Comencé otra vez a soñar. Fue como un corto sueño dentro de otro sueño. Fue menos aventura que el anterior, pero resultó todo enseñanza. No sobraba ni un instante de él. Era tan concentrado como una esencia: Descubrí la alegría de vivir y la amistad como escuela del amor. Pude contemplar el amor, tal y como lo describe San Pablo en su primera carta a los Corintios. Vi también la Navidad, que era el origen de una esperanza que servía de razón para vivir y de luz para caminar. Y me di cuenta que el cielo no sólo estaba más allá de las estrellas.
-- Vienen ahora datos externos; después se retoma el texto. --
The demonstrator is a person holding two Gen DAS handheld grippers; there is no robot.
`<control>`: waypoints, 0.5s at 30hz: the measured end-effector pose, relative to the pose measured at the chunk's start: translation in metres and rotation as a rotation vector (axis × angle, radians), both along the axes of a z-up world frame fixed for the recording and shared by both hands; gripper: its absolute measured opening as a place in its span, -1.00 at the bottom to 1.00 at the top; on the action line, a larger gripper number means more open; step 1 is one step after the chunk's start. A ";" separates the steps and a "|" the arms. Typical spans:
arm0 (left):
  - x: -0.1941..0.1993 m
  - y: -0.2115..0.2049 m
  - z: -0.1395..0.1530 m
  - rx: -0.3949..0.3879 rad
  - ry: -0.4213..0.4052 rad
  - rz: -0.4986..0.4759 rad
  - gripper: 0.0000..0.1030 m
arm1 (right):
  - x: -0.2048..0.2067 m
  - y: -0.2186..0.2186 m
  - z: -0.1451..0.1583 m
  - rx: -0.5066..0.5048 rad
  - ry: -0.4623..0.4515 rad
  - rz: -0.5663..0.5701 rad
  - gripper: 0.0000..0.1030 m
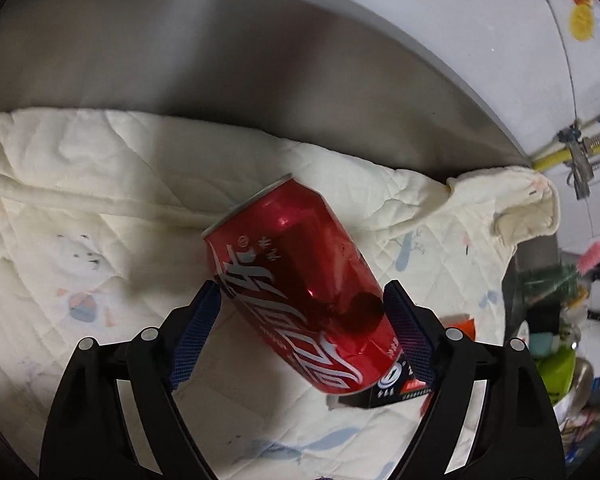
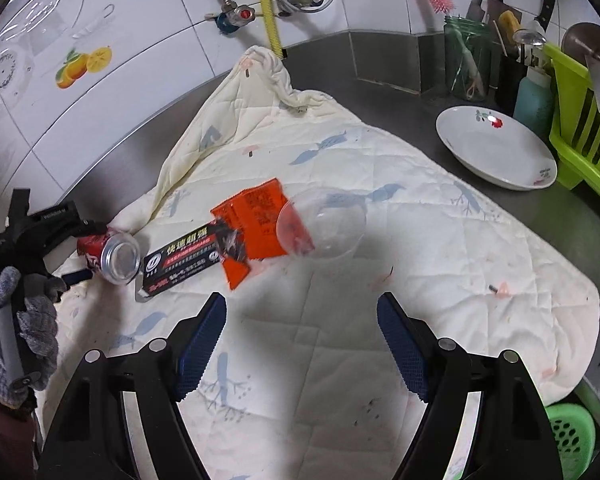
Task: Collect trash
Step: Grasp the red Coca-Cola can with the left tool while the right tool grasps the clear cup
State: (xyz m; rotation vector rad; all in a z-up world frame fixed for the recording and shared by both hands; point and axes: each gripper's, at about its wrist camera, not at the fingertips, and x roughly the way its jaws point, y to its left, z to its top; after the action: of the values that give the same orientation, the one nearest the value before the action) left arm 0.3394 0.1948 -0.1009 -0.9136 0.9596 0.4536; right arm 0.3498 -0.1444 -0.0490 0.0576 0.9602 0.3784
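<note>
A dented red soda can (image 1: 300,280) lies tilted between the fingers of my left gripper (image 1: 302,316), which is closed on its sides; the can (image 2: 112,254) also shows at the left of the right wrist view, held by the left gripper (image 2: 72,256). A black-and-orange torn carton (image 2: 236,236) lies on the cream quilted cloth (image 2: 340,300), with a clear plastic lid (image 2: 320,226) on its right end. My right gripper (image 2: 300,336) is open and empty above the cloth, nearer than the carton.
A white bowl (image 2: 496,148) sits on the steel counter at the right, beside a green dish rack (image 2: 580,120) and a knife jar (image 2: 468,56). A green basket (image 2: 568,440) is at the lower right. Tiled wall with taps (image 2: 236,12) behind.
</note>
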 end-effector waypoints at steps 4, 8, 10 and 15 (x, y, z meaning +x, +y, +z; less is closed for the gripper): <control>0.007 -0.002 -0.002 0.015 0.002 0.007 0.64 | 0.011 0.001 0.004 -0.006 -0.005 0.005 0.46; 0.011 0.000 -0.006 -0.011 -0.011 0.009 0.64 | 0.031 0.000 0.002 -0.012 0.000 -0.019 0.47; 0.013 0.001 -0.008 -0.017 -0.020 0.001 0.64 | 0.041 0.002 -0.001 -0.025 0.009 -0.021 0.47; 0.018 0.000 -0.010 -0.012 -0.029 -0.003 0.64 | 0.060 0.008 -0.009 -0.032 0.029 -0.026 0.46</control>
State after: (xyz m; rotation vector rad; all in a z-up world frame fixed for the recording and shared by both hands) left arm 0.3573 0.1952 -0.1114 -0.9264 0.9383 0.4313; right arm 0.4097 -0.1361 -0.0584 0.0462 0.9926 0.3394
Y es que hasta aquel concreto momento no supe que el cielo tenía el inicio aquí en la tierra.

Me desperté de mi sueño y eché de menos a mi amigo. Entonces, me encontré yo solo. No me encontraba bajo el árbol, estaba de nuevo en la vida. Mi regreso a ella no había pasado por la montaña por donde llegué hasta aquel punto tan agradable de mi sueño. Allí -frente a la vida- aún permanecía en el suelo con las letras hacia arriba mi viejo cartel de contenido horrible.

Sentí infinitos deseos de cambiar el "prohibido soñar" por un "permitido soñar" o "se debe soñar", pero no tenía pintura ni pincel. Decidí esconderlo entre unos matorrales cercanos para que nadie lo viera y pudiera quitarle las ganas de soñar. Pero mejor todavía, se me ocurrió hacer un hoyo profundo en la arena con mis propias manos y lo enterré.

Ahora -después de haber soñado- ya sé lo que es de verdad la vida: La vida es una aventura maravillosa.

La vida tiene mucho de lucha continua como dicen los versos de José María Pemán: "Soy el polvo y el anhelo / puestos en continua guerra /. Soy un poco de tierra / que tiene afanes de cielo". Pues, la vida está llena de contradicciones. Junto a la belleza, hay alegría y tristeza, felicidad e insatisfacción, seguridad e incertidumbre, emoción y pasividad, fortaleza y debilidad, gozo y sufrimiento, luces y sombras, valor y miedo... Pero... todo tiene un final dichoso. Porque, la vida es para nosotros una búsqueda de la felicidad, y podemos ser felices si sabemos compaginar los momentos buenos con los menos buenos, pero la felicidad completa sólo llega a partir del fin. Como en la poesía citada anteriormente, también es una búsqueda con afanes de cielo. Precisamente allí está el final.

Se puede decir perfectamente que la vida es camino, porque en la tierra sólo estamos de paso. Es una esperanza y un fin, Dios.

También la vida tiene algo de sueño, porque es preciso soñar para descubrir su belleza y para tener ilusión para vivir. Es también un misterio, porque por más que nos esforcemos nunca podremos comprenderla, simplemente porque no cabe en la mente limitada de los hombres. En la vida, puede haber un poco de locura y de sinrazón, porque hay que caminar a la luz de la fe. Y la fe no es razón, sino confianza.

La vida, como en los famosos versos de "La vida es sueño" de Calderón de la Barca: Puede ser un poco de frenesí, porque en ella hay locura. Tiene mucho de ilusión, porque es imprescindible para vivir. También contiene sombra, porque no siempre podemos ver las cosas en ella con claridad. Hasta la vida puede tener un poco de ficción, porque a veces puede parecernos irreal. Pero, la vida nunca podrá ser un fracaso constante, ni tampoco una misión imposible. Mucho menos puede ser una pasión inútil, como -influenciado por absurdas creencias- yo había pensado hasta entonces.

¡Ah!, después de haber visto el amor auténtico con mis ojos, aún sigo planteándome una cuestión importante. Si el amor se reafirma con la convivencia diaria, y el amor, como dice San Pablo, no falla nunca, ¿por qué aquella canción dulzona repite una pregunta absurda en su estribillo?: "¿Por qué el amor se va? ¿Por qué el amor se va?".